WORK TO BE COMPLETED: With the material below, print exactly the lines between the line holding "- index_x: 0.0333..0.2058" and the line holding "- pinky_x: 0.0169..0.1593", inclusive. Add nothing else.

DATA FOR REVIEW:
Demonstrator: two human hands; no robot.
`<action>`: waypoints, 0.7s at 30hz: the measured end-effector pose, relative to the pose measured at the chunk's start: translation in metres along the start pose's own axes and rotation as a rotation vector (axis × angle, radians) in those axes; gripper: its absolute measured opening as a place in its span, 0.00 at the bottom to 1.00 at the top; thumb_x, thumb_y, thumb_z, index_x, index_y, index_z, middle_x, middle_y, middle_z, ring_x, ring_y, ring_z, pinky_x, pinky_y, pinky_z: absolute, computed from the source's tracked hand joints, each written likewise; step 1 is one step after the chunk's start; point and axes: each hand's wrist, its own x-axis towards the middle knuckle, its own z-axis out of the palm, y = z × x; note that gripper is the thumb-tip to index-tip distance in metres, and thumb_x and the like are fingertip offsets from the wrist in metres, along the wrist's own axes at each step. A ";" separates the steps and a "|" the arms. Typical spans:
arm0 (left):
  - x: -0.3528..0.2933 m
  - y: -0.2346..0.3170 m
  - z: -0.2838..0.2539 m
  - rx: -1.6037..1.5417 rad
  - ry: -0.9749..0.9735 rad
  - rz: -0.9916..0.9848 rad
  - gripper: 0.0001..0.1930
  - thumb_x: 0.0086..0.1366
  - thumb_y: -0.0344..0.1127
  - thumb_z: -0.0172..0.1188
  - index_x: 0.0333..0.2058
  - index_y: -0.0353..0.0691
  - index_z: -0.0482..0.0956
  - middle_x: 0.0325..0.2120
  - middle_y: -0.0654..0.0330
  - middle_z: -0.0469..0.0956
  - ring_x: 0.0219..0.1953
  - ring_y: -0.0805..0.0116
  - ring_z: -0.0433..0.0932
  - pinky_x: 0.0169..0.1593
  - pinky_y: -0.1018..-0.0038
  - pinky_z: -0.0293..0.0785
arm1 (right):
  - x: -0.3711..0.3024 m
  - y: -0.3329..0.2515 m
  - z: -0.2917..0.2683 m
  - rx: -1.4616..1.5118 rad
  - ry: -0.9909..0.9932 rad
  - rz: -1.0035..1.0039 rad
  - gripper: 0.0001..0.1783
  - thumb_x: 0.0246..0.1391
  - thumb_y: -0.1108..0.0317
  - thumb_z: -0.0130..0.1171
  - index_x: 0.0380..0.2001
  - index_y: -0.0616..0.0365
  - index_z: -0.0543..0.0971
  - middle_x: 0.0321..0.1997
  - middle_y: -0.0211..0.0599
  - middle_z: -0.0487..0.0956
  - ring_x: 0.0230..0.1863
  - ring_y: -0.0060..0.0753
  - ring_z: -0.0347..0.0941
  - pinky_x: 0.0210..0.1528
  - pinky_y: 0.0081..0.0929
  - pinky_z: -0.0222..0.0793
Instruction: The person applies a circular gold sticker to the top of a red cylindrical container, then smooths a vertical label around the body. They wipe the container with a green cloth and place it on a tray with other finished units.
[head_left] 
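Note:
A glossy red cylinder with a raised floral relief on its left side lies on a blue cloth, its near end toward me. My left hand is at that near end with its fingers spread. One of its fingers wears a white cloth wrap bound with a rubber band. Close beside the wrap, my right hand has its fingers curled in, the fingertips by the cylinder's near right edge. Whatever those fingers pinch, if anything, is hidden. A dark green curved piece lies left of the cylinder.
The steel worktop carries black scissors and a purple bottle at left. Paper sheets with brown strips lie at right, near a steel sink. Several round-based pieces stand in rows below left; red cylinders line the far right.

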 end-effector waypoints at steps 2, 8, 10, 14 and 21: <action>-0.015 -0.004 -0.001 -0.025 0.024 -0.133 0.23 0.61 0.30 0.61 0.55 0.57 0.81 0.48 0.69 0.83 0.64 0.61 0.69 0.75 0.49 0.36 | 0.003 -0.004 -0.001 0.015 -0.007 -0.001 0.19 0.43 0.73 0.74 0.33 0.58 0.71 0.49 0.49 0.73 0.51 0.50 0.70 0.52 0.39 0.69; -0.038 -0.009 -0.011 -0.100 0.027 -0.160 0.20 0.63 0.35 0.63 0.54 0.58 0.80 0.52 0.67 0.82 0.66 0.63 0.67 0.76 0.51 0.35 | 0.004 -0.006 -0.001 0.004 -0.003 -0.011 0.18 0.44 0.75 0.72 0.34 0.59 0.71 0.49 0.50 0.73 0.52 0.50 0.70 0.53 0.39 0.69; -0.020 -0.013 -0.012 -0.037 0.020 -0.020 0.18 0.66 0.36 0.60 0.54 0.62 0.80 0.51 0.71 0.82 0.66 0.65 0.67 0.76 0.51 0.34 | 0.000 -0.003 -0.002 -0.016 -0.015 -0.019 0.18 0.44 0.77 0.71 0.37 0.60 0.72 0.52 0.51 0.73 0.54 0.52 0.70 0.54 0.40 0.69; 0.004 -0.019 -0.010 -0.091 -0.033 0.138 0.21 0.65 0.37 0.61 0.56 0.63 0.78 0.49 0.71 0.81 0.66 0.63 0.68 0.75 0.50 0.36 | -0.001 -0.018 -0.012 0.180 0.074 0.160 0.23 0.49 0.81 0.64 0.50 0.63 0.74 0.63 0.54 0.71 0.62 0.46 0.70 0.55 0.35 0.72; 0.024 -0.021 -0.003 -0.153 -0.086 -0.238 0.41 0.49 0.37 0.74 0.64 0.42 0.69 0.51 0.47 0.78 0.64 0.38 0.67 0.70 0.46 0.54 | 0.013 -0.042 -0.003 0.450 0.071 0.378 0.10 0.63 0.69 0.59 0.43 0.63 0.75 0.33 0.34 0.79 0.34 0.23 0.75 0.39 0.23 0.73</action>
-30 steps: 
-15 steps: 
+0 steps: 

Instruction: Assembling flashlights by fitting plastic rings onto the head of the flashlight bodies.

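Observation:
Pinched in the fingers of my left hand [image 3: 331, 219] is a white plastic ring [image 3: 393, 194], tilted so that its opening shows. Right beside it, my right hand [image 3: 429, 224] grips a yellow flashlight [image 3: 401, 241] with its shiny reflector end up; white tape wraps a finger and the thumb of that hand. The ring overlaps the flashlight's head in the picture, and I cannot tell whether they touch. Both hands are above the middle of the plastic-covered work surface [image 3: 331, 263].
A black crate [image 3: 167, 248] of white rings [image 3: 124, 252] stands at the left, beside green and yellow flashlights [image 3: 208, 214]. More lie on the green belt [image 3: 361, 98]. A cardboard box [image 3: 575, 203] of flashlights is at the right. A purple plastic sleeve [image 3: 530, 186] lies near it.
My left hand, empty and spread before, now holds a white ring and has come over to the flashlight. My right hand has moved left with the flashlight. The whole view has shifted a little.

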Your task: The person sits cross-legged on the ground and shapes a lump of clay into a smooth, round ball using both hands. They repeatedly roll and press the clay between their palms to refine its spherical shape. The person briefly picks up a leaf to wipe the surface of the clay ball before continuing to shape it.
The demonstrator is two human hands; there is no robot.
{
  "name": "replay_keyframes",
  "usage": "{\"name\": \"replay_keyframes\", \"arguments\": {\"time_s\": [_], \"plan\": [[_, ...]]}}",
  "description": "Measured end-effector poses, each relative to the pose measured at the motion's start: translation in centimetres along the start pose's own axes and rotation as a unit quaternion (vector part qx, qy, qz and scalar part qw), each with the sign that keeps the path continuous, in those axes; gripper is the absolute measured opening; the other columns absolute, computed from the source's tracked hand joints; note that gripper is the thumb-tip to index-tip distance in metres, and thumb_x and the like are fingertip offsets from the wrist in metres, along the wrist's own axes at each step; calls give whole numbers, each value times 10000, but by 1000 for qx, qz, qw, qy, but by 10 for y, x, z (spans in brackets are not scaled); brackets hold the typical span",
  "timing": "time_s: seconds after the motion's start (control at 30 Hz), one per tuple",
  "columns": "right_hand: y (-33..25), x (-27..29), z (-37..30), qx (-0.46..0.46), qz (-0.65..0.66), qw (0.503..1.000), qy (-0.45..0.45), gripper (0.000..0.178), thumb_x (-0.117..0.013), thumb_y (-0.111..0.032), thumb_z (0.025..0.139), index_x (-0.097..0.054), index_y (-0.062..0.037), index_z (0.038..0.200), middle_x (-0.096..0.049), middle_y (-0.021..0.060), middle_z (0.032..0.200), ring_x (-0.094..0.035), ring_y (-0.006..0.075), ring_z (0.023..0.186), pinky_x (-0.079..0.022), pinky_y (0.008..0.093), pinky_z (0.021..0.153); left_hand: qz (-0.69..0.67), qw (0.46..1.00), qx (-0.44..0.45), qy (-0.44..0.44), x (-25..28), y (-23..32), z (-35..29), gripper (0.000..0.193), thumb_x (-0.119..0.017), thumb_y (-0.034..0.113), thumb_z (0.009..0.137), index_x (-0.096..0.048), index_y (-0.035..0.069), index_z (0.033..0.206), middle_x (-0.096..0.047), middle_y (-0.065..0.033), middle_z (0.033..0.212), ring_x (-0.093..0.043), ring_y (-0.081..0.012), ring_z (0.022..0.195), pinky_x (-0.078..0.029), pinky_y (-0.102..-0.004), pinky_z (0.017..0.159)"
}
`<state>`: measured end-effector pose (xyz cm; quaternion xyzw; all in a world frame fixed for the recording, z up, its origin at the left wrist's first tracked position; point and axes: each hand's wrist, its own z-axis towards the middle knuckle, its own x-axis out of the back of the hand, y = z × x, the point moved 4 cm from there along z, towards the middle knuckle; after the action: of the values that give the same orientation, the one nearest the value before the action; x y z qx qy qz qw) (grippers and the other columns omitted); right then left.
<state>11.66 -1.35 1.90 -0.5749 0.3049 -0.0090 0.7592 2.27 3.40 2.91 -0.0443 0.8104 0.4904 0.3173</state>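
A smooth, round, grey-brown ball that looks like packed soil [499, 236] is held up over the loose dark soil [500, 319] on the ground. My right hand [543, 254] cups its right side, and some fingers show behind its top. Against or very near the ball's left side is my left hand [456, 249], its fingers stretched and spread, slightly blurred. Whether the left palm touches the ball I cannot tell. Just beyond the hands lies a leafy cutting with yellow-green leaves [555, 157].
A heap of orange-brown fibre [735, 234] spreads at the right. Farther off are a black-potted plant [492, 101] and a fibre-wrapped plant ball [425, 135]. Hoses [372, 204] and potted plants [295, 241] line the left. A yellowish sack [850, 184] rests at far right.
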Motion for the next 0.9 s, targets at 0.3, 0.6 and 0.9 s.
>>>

OUTPUT BELOW:
  - index_x: 0.0333..0.2058
  - index_y: -0.0353..0.0691
  - index_z: -0.0482..0.0956
  - middle_x: 0.0325..0.2120
  - middle_y: -0.0654..0.0330
  - middle_z: -0.0469..0.0956
  - ring_x: 0.0219..0.1953
  - ring_y: -0.0805..0.0116
  - ring_z: -0.0433..0.0932
  - pinky_x: 0.0169..0.1593

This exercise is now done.